- With its latest crypto lending offering, BCB hopes to capitalize on a low-yielding interest rate environment.
- BCB Group, a cryptocurrency payments company, has launched a yield product aimed at professional investors.
- Clients can lock up either crypto or fiat for a 2% return when denominated in euros.
BCB Group, a crypto payments and trading firm, launched its dual fiat and crypto yield product in the EU on Monday, a day after BlockFi was forced to pay a $100 million fine to regulators over its lending product in the US.
According to a press release issued on Monday, the company’s BCB Yield product provides clients with “multiple options” to earn a return on their balance through its BCB Securities Fund. According to BCB, the fund is a “first of its kind” investment vehicle that offers investment options in a variety of currencies for up to a 2% annual percentage yield when denominated in euros.
Lending products in crypto are attempting to fill the void left by traditional finance’s low interest rate returns, which have been pushed below or near zero by centralized institutions seeking to bolster excessive inflation. As an alternative, crypto lending is attempting to entice investors looking for higher returns.
“Corporate treasuries in cash or cash equivalents are getting a raw deal in most currencies,” said Oliver Landsberg-Sadie in an interview. “Crypto market dislocations between spot and futures continue to offer profit opportunities that only sophisticated traders can capitalize on.”
He claims his company’s product provides a “market risk-neutral return” by leveraging arbitrage strategies executed by sophisticated traders while also attempting to address counterparty credit risk, which, while well established in traditional finance, is not widely understood or applied in crypto.
“This is the only risk-neutral trade that can outperform true inflation in most currencies, and it is attracting a lot of attention from those who are stuck in negative interest rate territory.”
Clients of the fund can choose to lend in either fiat or cryptocurrency over a 30, 60, or 90-day period, with corresponding notes resembling bonds, according to the company.
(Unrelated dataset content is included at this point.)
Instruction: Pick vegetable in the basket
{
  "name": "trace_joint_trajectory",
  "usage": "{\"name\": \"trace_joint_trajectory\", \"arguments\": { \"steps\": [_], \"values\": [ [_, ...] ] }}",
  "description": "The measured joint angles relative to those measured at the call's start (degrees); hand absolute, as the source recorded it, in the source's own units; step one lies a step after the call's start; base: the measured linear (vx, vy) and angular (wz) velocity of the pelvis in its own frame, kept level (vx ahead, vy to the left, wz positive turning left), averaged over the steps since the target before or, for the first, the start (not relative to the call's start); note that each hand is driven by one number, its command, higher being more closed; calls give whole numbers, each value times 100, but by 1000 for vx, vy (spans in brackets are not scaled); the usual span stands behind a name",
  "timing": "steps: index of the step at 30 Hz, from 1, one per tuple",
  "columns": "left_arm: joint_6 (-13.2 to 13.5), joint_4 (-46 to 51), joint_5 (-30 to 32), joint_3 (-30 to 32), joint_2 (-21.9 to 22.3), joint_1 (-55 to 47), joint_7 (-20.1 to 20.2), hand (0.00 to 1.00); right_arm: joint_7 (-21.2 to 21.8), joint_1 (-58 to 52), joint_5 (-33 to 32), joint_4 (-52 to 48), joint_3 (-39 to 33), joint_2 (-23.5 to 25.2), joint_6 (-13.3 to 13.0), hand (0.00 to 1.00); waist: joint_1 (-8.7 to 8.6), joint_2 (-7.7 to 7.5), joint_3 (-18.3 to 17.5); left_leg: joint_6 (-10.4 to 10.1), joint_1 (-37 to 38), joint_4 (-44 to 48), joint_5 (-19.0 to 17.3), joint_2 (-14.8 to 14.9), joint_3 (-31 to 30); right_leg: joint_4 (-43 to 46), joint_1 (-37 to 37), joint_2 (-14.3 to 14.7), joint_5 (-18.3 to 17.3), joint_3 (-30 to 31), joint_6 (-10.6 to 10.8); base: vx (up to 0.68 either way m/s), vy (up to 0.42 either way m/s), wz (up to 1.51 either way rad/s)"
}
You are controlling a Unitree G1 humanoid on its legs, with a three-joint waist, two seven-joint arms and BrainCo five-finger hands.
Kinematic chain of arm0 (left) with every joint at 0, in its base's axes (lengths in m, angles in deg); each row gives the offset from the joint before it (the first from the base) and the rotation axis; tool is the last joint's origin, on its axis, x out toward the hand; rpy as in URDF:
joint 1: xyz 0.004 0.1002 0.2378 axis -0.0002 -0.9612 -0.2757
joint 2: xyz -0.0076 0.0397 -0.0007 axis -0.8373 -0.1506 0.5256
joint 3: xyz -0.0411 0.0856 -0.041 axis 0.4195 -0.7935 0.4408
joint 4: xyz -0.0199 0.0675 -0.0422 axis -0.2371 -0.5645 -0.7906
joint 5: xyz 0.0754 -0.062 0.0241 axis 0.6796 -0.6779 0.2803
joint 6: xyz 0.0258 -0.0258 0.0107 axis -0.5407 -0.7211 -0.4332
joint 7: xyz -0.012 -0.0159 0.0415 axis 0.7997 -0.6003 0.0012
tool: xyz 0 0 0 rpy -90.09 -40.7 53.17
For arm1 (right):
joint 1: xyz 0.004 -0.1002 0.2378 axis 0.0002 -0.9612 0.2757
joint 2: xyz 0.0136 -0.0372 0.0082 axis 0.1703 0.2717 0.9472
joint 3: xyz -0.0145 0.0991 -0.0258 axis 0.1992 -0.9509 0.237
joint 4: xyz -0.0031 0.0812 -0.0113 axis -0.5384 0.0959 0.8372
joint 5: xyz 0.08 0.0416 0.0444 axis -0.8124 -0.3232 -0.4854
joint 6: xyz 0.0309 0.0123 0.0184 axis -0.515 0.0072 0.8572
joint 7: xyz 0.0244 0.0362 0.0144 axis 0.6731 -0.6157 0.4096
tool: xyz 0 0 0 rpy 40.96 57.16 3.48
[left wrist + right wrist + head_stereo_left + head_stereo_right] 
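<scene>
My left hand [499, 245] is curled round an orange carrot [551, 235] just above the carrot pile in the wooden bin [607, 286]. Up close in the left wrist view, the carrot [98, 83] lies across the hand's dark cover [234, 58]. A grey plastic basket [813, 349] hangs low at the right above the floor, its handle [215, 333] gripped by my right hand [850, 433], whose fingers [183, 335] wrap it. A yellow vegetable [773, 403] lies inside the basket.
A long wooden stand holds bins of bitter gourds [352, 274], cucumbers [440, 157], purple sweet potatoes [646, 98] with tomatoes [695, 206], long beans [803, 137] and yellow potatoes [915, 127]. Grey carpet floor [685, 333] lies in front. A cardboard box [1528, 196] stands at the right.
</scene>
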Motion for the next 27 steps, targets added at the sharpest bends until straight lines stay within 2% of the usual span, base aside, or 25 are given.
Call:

When denominated in US dollars, returns can increase by up to 8%.
According to the company’s product page, the investment vehicle offers multiple strategies for EUR, GBP, USD, CHF, and crypto. In a press release, BCB stated that its latest product is the “first step” in a broader range of yield options that will be launched this year, with a focus on solutions that leverage decentralized finance protocols and products.
In the EU and North America, retail lending outnumbers institutional lending.
The launch of BCB’s lending product comes at a time when US regulators are pushing for greater oversight of both cryptocurrency and the lending products that accompany it.
BlockFi paid $50 million to the Securities and Exchange Commission earlier this week, as well as another $50 million to state regulators, in response to allegations that it failed to register its high-interest securities offered to retail clients.
Decisions on how to regulate crypto lending across the border in Canada fare marginally better because they fall under the purview of the country’s provinces, though the regulatory prerequisites for such products, according to one local exchange, can only be achieved through patience and time.
However, when it comes to the EU, BCB’s Chief Product Officer Chris Aruliah stated that the company’s product differs significantly from BlockFi’s offering and employs an Open-Ended Investment Scheme governed by Luxembourg securitization law.
“This law governs how the fund operates and is structured,” Aruliah explained. “Under the terms of the fund, the fund manager may employ any of a number of agreed-upon [legal] strategies to generate a return for investors.”
“The fund does not participate in the retail lending market, as BlockFi does… the nature of this product differs significantly from BlockFi and cannot really be compared,” he explained.
According to Aruliah, the BCB fund’s strategy is based on allocations lent to “recognized” institutional firms in the crypto industry.
Investors and companies must qualify for professional status and be able to post a minimum of €125,000 (US$142,000) while passing the necessary KYC and onboarding processes, according to the fund’s terms. The fund is only available to a limited number of European customers and is not available to customers in the United States.